Ivy. Drink up, drink up. I'll think about what to call you.

Philemon starts drinking.

Ivy. I'm Ivy, by the way.

Philemon blows out what he has managed to get into his mouth. And it blows on Ivy.

Ivy. Oh, your aunt! What the hell?

Philemon. Sorry. How? What did you say your name was?

Ivy. I'm Ivy. What's wrong?

Philemon. Ivy?

Ivy. Well.

Philemon. So Ivy is a normal name, and Philemon is something out of the ordinary?

Ivy. Ivy is fine. It comes to me.

Philemon. Where does he go? What's coming in?

Ivy. Well, I like it, then! Oh, you're a valenok from a previous era, of course.

Philemon. Well, thank you.

Ivy. Okay, no offense. Well, I'm sorry, it's just really hard to communicate with you. You're all like that… I don't know. Men usually behave quite differently with me. And you're something else. He sprayed me again.

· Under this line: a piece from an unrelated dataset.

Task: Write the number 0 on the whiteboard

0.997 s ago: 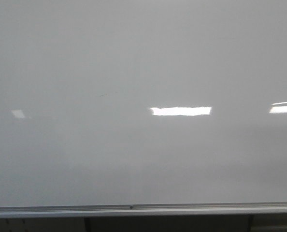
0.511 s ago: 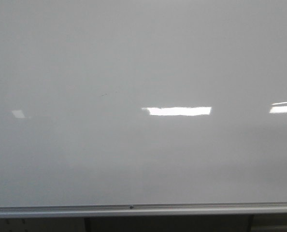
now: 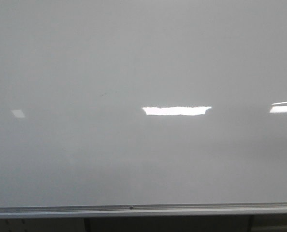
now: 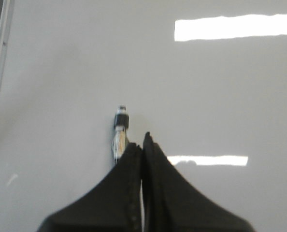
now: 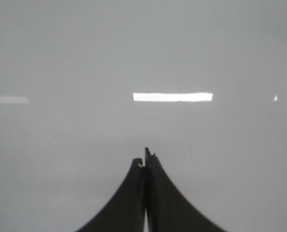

Philemon. Sorry, it was an accident.

Ivy. No, I'm so used to it, on duty.

Philemon. On duty?

Ivy. I'm telling you. It's difficult with you. Lan, forget it.

Philemon. Forget it?

Ivy. A-a-a-a… Forget it, in short!

Philemon. Okay, good. Listen, let's have a drink like a human being and eat already. I don't know about you, but I've been hungry for a long time.

Ivy. Let's sharpen it, I'm for it!

Philemon looks at Ivy with a bit of incomprehension.

Ivy. Let's sharpen — it means we'll eat.

Philemon. And let's have a drink, is that your way?

Ivy. Yes, it is. Let's have a drink. We'll bite. Let's roll. Well, there are also indecent variations.

Philemon. Variations? Wow, you! Whatever word you know. I was surprised!

Ivy. Listen, let's not you… Not you… Don't show off. Pour the best one!

Philemon pours again.

Philemon. Have you figured out what you're going to call me?

Ivy. When would I have thought of it? It's one thing, then another. Oh! You're making a smartass out of yourself here. I'll call you Smartass. Is it okay?

Philemon. For God's sake.

Ivy. Then thanks for the introduction, Smartass!

Philemon. Thanks for meeting me, Ivy!

They clink glasses, both giggle at each other, drink. They begin to eat.

Philemon. How's student life going?

Ivy. How do you know I'm a student?

Philemon. How from where? Sergei said.

Ivy. Strange. I don't remember telling him about it. I generally keep my personal life under lock and key, I try not to talk about it. Maybe, if I've just had too much once, I blurted it out.

Philemon. I do not know that. And where is he?

Ivy. Who!

Philemon. Well, Sergey.

Ivy. And how do I know. What do I care about him?

Philemon. Did you have a fight or something?

Ivy. What do you mean?

Philemon. I thought you were a couple with him.

Ivy. Us? With Gray? What are you, Filly! Or Rather, A Smart Guy. What kind of couple are we? I have these Earrings. Actually, to be honest, I don't even understand what kind of Sergei you're talking about right now, it's not about the one from the pool. And what's the difference?

Philemon. Wow…

Ivy. And you too, the fruit is still the same. So, he thought that I was the girlfriend of some kind of Sergei, but nevertheless he invited me to his place!

Philemon. Yes, as it were… I can't say that I personally invited you. I was just put in front of the fact that you would be, and that's it.

Ivy. I didn't understand. Should I leave?